Re: [B.A.T.M.A.N.] BLAII + gw_mode, DHCP sometimes gets dropped

4 Jul 2012

      On Wed, Jul 4, 2012 at 6:12 AM, Simon Wunderlich
simon.wunderlich@s2003.tu-chemnitz.de wrote:
...
Hello Guido,
On Tue, Jul 03, 2012 at 05:07:17PM -0300, Guido Iribarren wrote:
...
Hello there again,
I have observed a problem since updating to 2012.2 and enabled BLAII
I'm compiling logs to understand what's happening, but as always,
reading logs only gets me more lost :(
So here i am again begging for help
There are some debug levels for BLA as well, and you can now get the
claimlist with batctl (which is basically the list of clients a gateway
feels responsible for) - this may help for debugging. But first,
we should clarify some more details for your setup.
Yes, I've seen the cl command, but didn't completely understand how to
interpret it.

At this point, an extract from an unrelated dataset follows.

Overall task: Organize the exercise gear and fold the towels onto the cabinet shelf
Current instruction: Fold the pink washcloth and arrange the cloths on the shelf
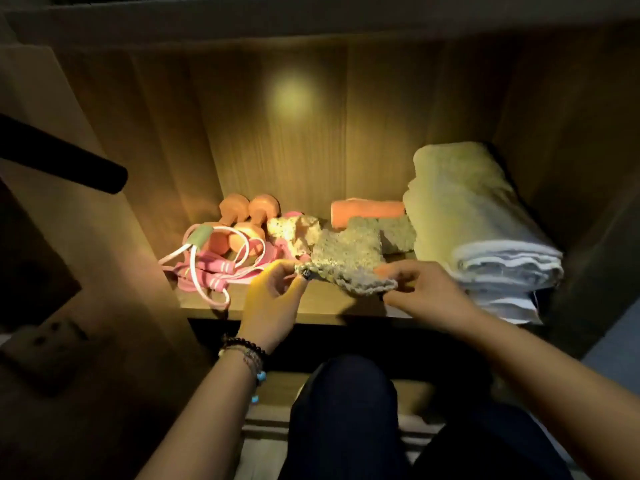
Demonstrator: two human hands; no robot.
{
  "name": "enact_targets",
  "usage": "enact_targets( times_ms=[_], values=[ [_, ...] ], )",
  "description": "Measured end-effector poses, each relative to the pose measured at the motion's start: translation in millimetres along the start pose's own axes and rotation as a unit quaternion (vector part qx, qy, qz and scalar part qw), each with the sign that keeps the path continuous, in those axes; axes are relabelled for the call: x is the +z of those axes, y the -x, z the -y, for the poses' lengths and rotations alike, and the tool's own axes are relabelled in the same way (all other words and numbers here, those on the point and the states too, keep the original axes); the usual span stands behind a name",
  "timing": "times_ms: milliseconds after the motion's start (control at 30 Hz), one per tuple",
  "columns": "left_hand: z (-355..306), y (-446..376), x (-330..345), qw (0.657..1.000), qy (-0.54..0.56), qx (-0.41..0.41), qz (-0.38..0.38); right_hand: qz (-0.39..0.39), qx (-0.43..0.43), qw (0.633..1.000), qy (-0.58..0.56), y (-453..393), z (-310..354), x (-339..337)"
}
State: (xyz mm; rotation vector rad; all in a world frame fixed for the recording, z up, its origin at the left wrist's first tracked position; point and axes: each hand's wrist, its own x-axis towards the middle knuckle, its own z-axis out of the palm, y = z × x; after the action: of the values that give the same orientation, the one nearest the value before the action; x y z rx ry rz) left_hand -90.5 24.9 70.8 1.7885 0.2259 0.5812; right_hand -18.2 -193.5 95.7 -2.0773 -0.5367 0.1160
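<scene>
Orange dumbbells, two; both hands pinch one small towel.

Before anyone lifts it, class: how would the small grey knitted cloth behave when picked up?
The grey knitted cloth is probably floppy: it sags between the pinching left hand and right hand. Likely light. Its coarse knit seems unlikely to slip.

A wooden cabinet interior with vertical-grained brown back panel is lit by a warm yellow glow, brightest at the far centre. A black cylindrical bar juts in from the left, and a dim grey floor patch shows at the near right.
</scene>
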Motion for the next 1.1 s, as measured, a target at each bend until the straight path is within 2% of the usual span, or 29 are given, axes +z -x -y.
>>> enact_targets(
  times_ms=[167,367,567,733,933,1100],
  values=[
    [47.0,63.2,4.0,0.997,-0.023,-0.066,0.013,0.040,0.071,0.996,-0.041,48.5,-55.1,44.3],
    [61.9,107.7,-6.3,0.995,-0.014,-0.089,0.047,0.009,0.067,0.991,-0.112,88.7,-81.2,63.0],
    [66.1,117.4,-5.5,0.995,-0.020,-0.086,0.047,-0.015,0.045,0.992,-0.118,105.8,-88.9,64.5],
    [62.7,122.1,4.8,0.995,-0.024,-0.088,0.030,-0.051,0.088,0.982,-0.160,108.1,-89.1,64.3],
    [67.7,124.2,14.7,0.990,-0.076,-0.122,-0.015,-0.118,0.129,0.978,-0.118,109.8,-82.9,79.5],
    [63.4,127.7,17.1,0.988,-0.115,-0.105,-0.013,-0.156,0.092,0.981,-0.072,117.3,-80.9,93.0]
  ],
)
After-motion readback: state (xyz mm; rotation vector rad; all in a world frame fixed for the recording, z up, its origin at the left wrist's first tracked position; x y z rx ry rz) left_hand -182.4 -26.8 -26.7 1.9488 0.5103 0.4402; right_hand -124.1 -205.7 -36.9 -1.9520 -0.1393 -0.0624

For example, right now I see the clients claimed in the
cl of mesh nodes, and even the same client claimed in different nodes.
( when I say mesh nodes, and in the rest of the email, i'm referring
to http://www.open-mesh.org/wiki/batman-adv/Bridge-loop-avoidance-II#Definition...
)
i.e. sample mesh-nodes:
root@charly:~# batctl cl
Claims announced for the mesh bat0 (orig            charly, group id 6412)
   Client               VID      Originator        [o] (CRC )
 * 00:25:d3:f5:93:76 on    -1 by            charly [x] (77f9)
 * f8d1113b6e66_eth0 on    -1 by            charly [x] (77f9)
root@hquilla:~# batctl cl
Claims announced for the mesh bat0 (orig           hquilla, group id 82cb)
   Client               VID      Originator        [o] (CRC )
 * 00:25:d3:f5:93:76 on    -1 by           hquilla [x] (c72e)
 * 00:24:81:4b:ea:6d on    -1 by           hquilla [x] (c72e)
maybe that's fine because they have different group ids? (??)
is there any documentation on the cl output?
as far i could interpret, CRC "identifies" a particular version of a table,
[o] = [x] means "this is claimed by myself"
group id identifies different backbones (like in this case:)
http://www.open-mesh.org/wiki/batman-adv/Bridge-loop-avoidance-Testcases#Two...
and VID, is always set to -1 :P
oh, maaaaybe it's vlan id (?) since i'm not using VLANs
...
...
the setup is the same I described in yesterday's attachment, but
what's not pictured is an ethernet cable between colmena-casa and
f8d11504758.
f8d11504758 is the only router that connects to the internet (through
WAN cable), and it's also the only one that has dnsmasq running and
gw_mode=server.
All the other nodes have gw_mode=client
All of the nodes have bridge_loop_avoidance=1
(even though there are no other utp connections, so it could in fact
be enabled only on colmena-casa and f8d11504758)
with this setup, dhcp requests from the mesh sometimes get "lost",
either they don't reach f8d11504758 or the reply doesn't get out
Questions:

which node runs the DHCP server? colmena-casa, f8d11504758 or something else?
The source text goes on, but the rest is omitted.